Below we outline HRSA's two recent announcements and their implications for covered entities.
Drug Manufacturer Civil Monetary Penalties
HRSA published a final rule on November 30, 2018, moving up the effective date of a long-awaited regulation that will assess civil monetary penalties (CMPs) against drug manufacturers that knowingly and intentionally overcharge covered entities for drugs purchased under the 340B program. The rule also addresses how manufacturers should calculate 340B prices for new drugs and codifies in regulation HRSA's longstanding "penny price" policy, under which manufacturers must charge $0.01 when a drug's price increases faster than the rate of inflation, causing the 340B ceiling price to otherwise be zero. HRSA will begin enforcement of the regulation January 1, 2019.
The regulation, first published by the last Administration on January 5, 2017, was originally scheduled to go into effect April 1, 2018. The current Administration delayed enforcement of the rule five times, most recently to July 1, 2019. Congress directed HHS to implement CMPs in cases of overcharges in 2010, and providers have repeatedly called on HHS to move forward with implementation.
HHS's decision to move up enforcement of the rule follows a hospital lawsuit challenging the legality of the delays. On September 11, 2018, hospital associations and hospital co-plaintiffs filed a lawsuit in the U.S. District Court for the District of Columbia against the Department of Health and Human Services (HHS). The plaintiffs argued the delays were unlawful under the Administrative Procedures Act, as the Administration had not put forward a plausible explanation for the delay, making it both arbitrary and capricious and an unreasonable delay of an agency action. HHS asked the court to stay the lawsuit after the agency announced plans to move the effective date up to January 1, 2019. The court denied the request.
HHS continues to ask the court to dismiss the case as moot now that the agency will enforce the rule January 1. The plaintiffs, however, have asked that the court order HHS to make 340B ceiling prices available to covered entities no later than April 1, 2019. Below, we discuss the status of HRSA's publication of 340B ceiling prices.

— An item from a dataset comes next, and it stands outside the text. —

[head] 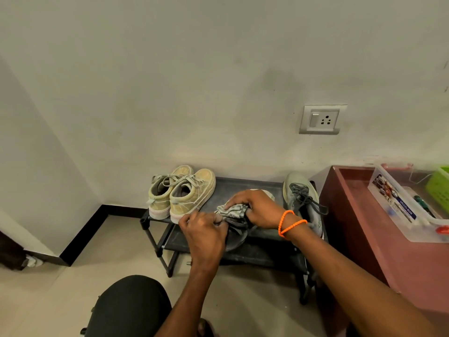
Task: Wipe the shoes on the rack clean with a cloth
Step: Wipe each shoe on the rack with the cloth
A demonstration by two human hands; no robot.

340B Ceiling Price Website
On November 30, 2018, HRSA announced on its website that, beginning April 1, 2019, the agency plans to publish HRSA-verified 340B ceiling prices for covered entities to access and determine whether manufacturers are charging the correct prices. Congress directed HHS to verify 340B prices and develop a ceiling price website for covered entities in 2010. In its announcement, HRSA said it will be implementing a "secure pricing component" of the 340B Office of Pharmacy Affairs Information System (OPAIS) in the first quarter of 2019. Under the secure pricing system, manufacturers will submit pricing data for HRSA to use to calculate and verify 340B ceiling prices. The announcement states that covered entities will be able to access the ceiling prices beginning April 1, 2019.

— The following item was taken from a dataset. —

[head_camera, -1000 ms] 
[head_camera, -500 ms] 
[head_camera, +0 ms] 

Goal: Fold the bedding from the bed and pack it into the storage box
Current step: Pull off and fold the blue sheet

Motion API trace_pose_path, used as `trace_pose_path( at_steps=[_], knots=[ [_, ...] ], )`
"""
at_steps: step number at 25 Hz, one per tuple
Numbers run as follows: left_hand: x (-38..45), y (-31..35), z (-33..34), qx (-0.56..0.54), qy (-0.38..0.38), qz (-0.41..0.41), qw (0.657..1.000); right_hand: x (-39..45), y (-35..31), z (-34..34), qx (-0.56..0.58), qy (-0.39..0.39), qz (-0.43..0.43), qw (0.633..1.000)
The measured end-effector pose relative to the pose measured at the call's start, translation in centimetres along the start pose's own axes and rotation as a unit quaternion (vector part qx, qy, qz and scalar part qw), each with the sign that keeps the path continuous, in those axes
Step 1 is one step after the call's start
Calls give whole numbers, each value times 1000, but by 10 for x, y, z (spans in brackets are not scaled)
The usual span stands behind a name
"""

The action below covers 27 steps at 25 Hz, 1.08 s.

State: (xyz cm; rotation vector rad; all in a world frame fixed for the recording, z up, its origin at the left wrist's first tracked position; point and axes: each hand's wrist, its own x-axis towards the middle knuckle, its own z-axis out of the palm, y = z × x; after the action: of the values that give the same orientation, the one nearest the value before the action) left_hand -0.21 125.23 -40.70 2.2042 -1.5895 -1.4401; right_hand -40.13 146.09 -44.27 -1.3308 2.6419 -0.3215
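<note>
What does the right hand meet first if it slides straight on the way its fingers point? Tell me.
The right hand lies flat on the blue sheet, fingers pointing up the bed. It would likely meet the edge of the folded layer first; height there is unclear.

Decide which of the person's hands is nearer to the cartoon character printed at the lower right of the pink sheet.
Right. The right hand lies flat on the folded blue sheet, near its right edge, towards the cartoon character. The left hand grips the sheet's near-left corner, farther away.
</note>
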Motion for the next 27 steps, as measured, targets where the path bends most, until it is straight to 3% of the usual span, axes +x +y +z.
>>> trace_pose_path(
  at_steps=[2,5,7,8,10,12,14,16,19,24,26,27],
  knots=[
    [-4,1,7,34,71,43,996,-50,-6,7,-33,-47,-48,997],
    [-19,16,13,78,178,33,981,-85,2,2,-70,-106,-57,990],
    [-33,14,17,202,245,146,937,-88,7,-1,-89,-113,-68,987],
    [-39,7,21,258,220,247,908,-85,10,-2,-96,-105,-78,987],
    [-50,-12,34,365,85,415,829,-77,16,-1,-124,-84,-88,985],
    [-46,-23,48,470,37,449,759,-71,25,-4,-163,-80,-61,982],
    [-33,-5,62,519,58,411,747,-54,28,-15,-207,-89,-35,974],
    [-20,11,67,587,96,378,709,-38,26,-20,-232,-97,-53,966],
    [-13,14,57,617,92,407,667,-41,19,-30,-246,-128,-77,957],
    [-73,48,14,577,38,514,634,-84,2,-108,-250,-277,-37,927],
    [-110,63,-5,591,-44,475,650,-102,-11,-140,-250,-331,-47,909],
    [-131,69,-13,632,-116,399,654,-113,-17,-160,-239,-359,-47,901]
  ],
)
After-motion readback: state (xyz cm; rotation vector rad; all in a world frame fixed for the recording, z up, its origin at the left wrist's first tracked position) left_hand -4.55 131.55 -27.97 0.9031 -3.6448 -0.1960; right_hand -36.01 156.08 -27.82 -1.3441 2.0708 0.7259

340B Covered Entity Implications
HRSA's recent announcements are welcome news for 340B covered entities, which have been calling on HHS to implement 340B program integrity provisions enacted by Congress in 2010, as part of the Affordable Care Act (ACA). Congress directed HHS to implement manufacturer oversight provisions in response to a series of HHS Office of the Inspector General (OIG) reports in the 2000s finding instances of overcharges. OIG recommended that Congress authorize HHS to penalize manufacturers for instances of knowing and intentional overcharges and to verify 340B prices and make them available to covered entities.
Access to HRSA-verified 340B ceiling prices should assist covered entities in evaluating whether manufacturers are overcharging them for 340B drug purchases. Covered entities should monitor HRSA's actions in the first quarter of 2019, particularly regarding information on the process for covered entities to access 340B ceiling prices through the OPAIS.
HRSA's announcements could also have broader implications for Congressional and Administrative oversight of 340B covered entities. The chairmen and ranking members of the Senate Health, Education, Labor, and Pensions (HELP) Committee and House Energy and Commerce Committee sent a letter to HRSA on August 27, 2018, calling on the agency to issue regulations in the areas where HHS has authority, including manufacturer CMPs. The letter also noted, however, that HHS has the authority to issue sub-regulatory guidance in other areas to inform stakeholders of the agency's interpretation of the 340B statute. Covered entities should monitor HRSA's actions, including guidance or program updates published on the Office of Pharmacy Affairs (OPA) website addressing covered entity compliance under the 340B program.